Work to be completed: Go through the material and set down every line without alteration.

Provided data:
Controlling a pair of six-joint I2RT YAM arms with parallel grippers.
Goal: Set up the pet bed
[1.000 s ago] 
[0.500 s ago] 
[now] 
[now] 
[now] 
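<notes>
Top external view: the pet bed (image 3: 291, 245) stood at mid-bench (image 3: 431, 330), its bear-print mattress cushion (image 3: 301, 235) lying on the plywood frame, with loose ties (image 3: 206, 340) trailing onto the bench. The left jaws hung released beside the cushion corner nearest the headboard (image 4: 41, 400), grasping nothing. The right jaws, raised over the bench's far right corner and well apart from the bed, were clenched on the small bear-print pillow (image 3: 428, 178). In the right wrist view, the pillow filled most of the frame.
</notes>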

Solved problem:
Controlling a pair of six-joint I2RT YAM arms with parallel grippers.
Goal: Set up the pet bed
[1.000 s ago] 
[0.500 s ago] 
[now] 
[now] 
[now] 
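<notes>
Top external view: the pet bed (image 3: 291, 245) stood at mid-bench (image 3: 431, 330), its bear-print mattress cushion (image 3: 301, 235) lying on the plywood frame, with loose ties (image 3: 206, 340) trailing onto the bench. The left jaws hung released beside the cushion corner nearest the headboard (image 4: 41, 400), grasping nothing. The right jaws, raised over the bench's far right corner and well apart from the bed, were clenched on the small bear-print pillow (image 3: 428, 178). In the right wrist view, the pillow filled most of the frame.
</notes>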

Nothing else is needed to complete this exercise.